*Exercise data*.
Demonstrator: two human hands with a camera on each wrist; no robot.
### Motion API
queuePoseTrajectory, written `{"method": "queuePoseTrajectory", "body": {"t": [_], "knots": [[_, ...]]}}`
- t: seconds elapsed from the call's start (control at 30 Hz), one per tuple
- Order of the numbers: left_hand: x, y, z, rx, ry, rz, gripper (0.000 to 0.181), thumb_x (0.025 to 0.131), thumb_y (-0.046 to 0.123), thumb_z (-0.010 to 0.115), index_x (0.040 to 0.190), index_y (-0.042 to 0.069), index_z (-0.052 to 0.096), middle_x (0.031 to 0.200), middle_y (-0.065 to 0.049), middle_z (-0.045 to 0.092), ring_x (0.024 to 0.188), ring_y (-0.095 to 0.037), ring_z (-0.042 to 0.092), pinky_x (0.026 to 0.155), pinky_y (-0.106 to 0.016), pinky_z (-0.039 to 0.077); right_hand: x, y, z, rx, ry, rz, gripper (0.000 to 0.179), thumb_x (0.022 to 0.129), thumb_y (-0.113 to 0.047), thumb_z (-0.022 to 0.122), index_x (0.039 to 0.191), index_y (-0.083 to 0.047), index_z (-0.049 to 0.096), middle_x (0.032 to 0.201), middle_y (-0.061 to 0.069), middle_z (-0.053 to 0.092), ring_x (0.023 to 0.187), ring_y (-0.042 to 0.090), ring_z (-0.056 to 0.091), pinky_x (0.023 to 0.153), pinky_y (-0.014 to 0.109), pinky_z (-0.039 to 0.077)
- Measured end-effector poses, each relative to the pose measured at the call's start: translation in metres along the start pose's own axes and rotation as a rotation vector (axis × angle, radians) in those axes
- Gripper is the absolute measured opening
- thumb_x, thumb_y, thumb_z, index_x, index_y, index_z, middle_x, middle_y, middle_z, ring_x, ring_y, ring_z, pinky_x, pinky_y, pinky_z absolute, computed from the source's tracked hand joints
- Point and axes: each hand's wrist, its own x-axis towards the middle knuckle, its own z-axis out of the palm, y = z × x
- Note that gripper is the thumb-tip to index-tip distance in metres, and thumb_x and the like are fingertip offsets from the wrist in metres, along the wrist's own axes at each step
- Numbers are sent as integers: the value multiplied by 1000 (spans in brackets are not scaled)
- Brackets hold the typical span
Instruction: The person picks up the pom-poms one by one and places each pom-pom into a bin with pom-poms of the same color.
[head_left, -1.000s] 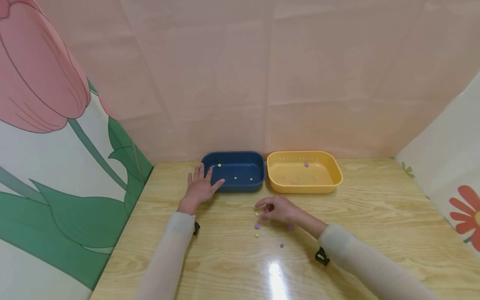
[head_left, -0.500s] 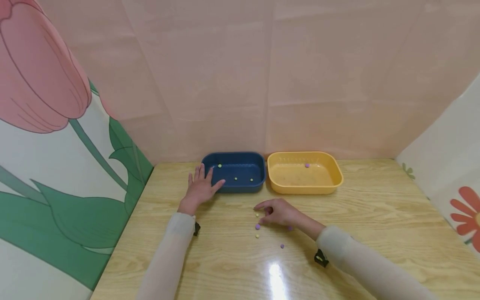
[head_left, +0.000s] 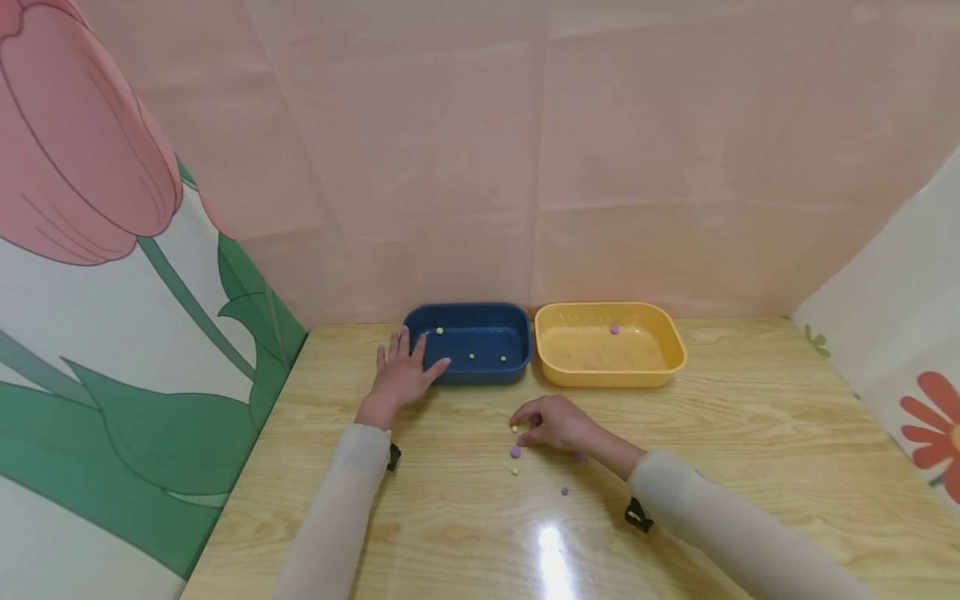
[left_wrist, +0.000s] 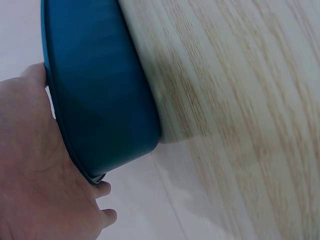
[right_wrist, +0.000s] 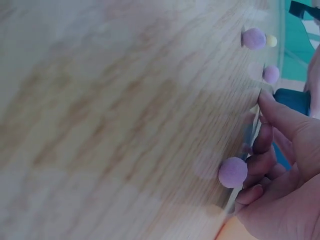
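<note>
My left hand [head_left: 397,382] rests with spread, straight fingers over the left rim of the blue tray [head_left: 468,377]. In the left wrist view that hand lies along the rim of the tray [left_wrist: 100,90]. My right hand [head_left: 561,423] is low over the table, index finger and thumb apart on either side of a small yellow ball [head_left: 514,429]. Close by the thumb sits a purple pom-pom [head_left: 515,452]; a second yellow ball [head_left: 514,472] lies nearer. The right wrist view shows a purple pom-pom [right_wrist: 232,172] beside the curled outer fingers.
Several small yellow-green balls, one of them [head_left: 439,331] at the back, lie in the blue tray. The yellow tray [head_left: 611,379] beside it holds a purple pom-pom [head_left: 615,330]. Another purple pom-pom [head_left: 565,492] lies on the wooden table [head_left: 450,517]. A pink backdrop [head_left: 420,167] stands behind.
My right index finger has lowered toward the small yellow ball, narrowing its gap to the thumb. My left hand and both trays keep their places.
</note>
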Motion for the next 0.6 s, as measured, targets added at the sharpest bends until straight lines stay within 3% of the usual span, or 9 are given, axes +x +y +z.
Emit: {"method": "queuePoseTrajectory", "body": {"t": [0.23,0.4,0.6], "knots": [[3,-2,2,11,-9,-9,94,97,78,24,164,13,13,169,-19,-10,155,-37,-13,121,-60,-7,1,1,2,23,9,-30,9,82,-18,85,82,-21,76,69,-13,61,67,6,52,63,24,43],[3,-2,3,5,-5,-9,93,97,77,25,164,13,13,169,-19,-9,155,-38,-10,121,-60,-7,1,1,3,34,7,-62,7,84,-14,82,84,-18,76,70,-13,63,68,5,54,63,23,44],[1,0,2,6,12,4,92,99,75,27,164,12,15,169,-21,-6,155,-39,-7,121,-61,-5,1,-1,3,48,3,-35,7,85,-11,78,87,-17,75,69,-11,61,65,6,53,61,23,44]]}}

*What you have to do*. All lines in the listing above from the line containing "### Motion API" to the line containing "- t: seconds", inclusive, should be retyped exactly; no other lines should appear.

*Reply*.
### Motion API
queuePoseTrajectory, written `{"method": "queuePoseTrajectory", "body": {"t": [_], "knots": [[_, ...]]}}`
- t: seconds elapsed from the call's start (control at 30 Hz), one per tuple

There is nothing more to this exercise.